*Problem to solve*. Sort through the data and copy the lines holding the word "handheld".

═══ Supplied data

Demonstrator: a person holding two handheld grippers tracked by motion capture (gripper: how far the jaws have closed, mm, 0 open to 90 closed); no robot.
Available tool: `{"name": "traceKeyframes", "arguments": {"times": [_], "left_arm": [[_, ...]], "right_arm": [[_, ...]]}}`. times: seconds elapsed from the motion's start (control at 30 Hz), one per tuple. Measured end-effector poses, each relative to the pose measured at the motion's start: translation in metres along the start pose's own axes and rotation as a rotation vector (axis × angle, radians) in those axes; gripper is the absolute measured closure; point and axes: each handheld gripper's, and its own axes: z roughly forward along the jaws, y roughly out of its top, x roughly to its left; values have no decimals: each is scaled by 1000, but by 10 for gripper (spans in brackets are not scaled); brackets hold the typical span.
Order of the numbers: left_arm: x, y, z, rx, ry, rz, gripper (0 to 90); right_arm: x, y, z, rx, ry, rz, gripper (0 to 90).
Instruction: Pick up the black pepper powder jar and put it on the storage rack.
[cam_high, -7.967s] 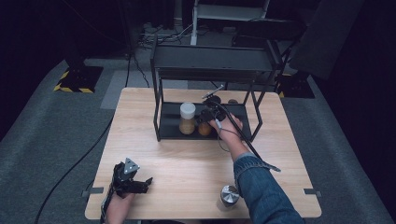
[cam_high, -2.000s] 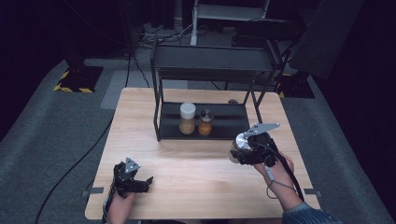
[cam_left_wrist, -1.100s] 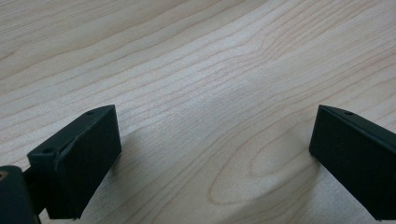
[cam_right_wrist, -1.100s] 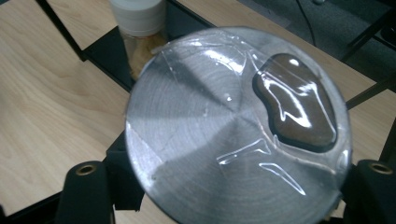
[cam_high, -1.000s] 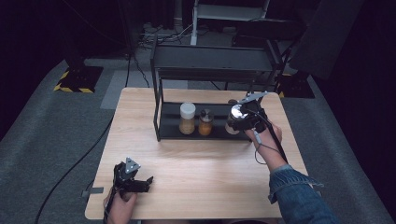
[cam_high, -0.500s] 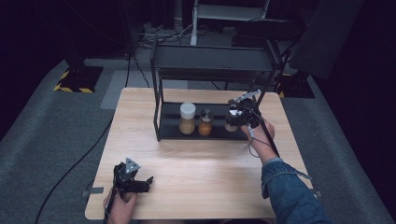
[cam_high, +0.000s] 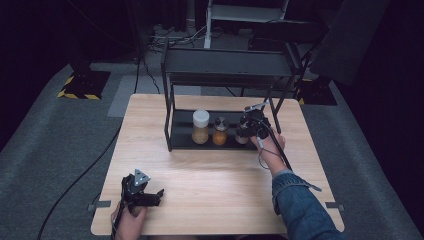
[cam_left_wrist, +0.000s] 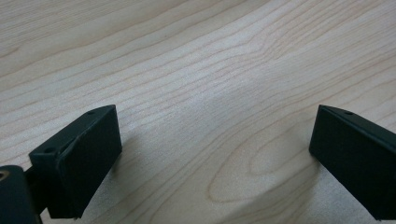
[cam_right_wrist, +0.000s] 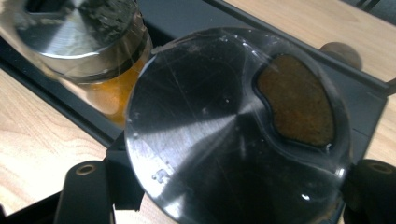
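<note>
Since two seconds ago, our right gripper (cam_high: 248, 131) has carried the small glass jar with the shiny metal lid (cam_right_wrist: 238, 126) from the open table up to the black metal rack (cam_high: 172, 117). The jar now sits at the right end of the rack's bottom shelf, and our fingers (cam_right_wrist: 84, 191) are clamped on its two sides. From above the jar itself is mostly hidden by the gripper. In the right gripper view we look down on the lid, and it has a brown patch near one edge.

Just beside it is a second small jar with a metal lid and orange stuff inside (cam_high: 220, 131). Left of that is a taller jar with a white lid (cam_high: 200, 126).

Our left gripper (cam_high: 142, 192) has stayed near the front left corner of the light wooden table (cam_high: 220, 175). Its fingers (cam_left_wrist: 79, 158) are spread wide with nothing but bare wood between them.
</note>
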Motion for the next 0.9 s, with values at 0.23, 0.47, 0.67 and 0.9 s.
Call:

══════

*Task output*.
Demonstrator: a person holding two handheld grippers tracked by motion capture (gripper: how far the jaws have closed, mm, 0 open to 90 closed); no robot.
Available tool: `{"name": "traceKeyframes", "arguments": {"times": [_], "left_arm": [[_, ...]], "right_arm": [[_, ...]]}}`. times: seconds elapsed from the motion's start (control at 30 Hz), one per tuple. Measured end-effector poses, each relative to the pose measured at the motion's start: translation in metres along the start pose's own axes and rotation as a rotation vector (axis × angle, radians) in those axes; gripper is the absolute measured closure; point and axes: each handheld gripper's, and its own axes: z roughly forward along the jaws, y roughly out of its top, x roughly to its left; values have no decimals: each is scaled by 1000, but by 10 for gripper (spans in brackets are not scaled); brackets hold the typical span.

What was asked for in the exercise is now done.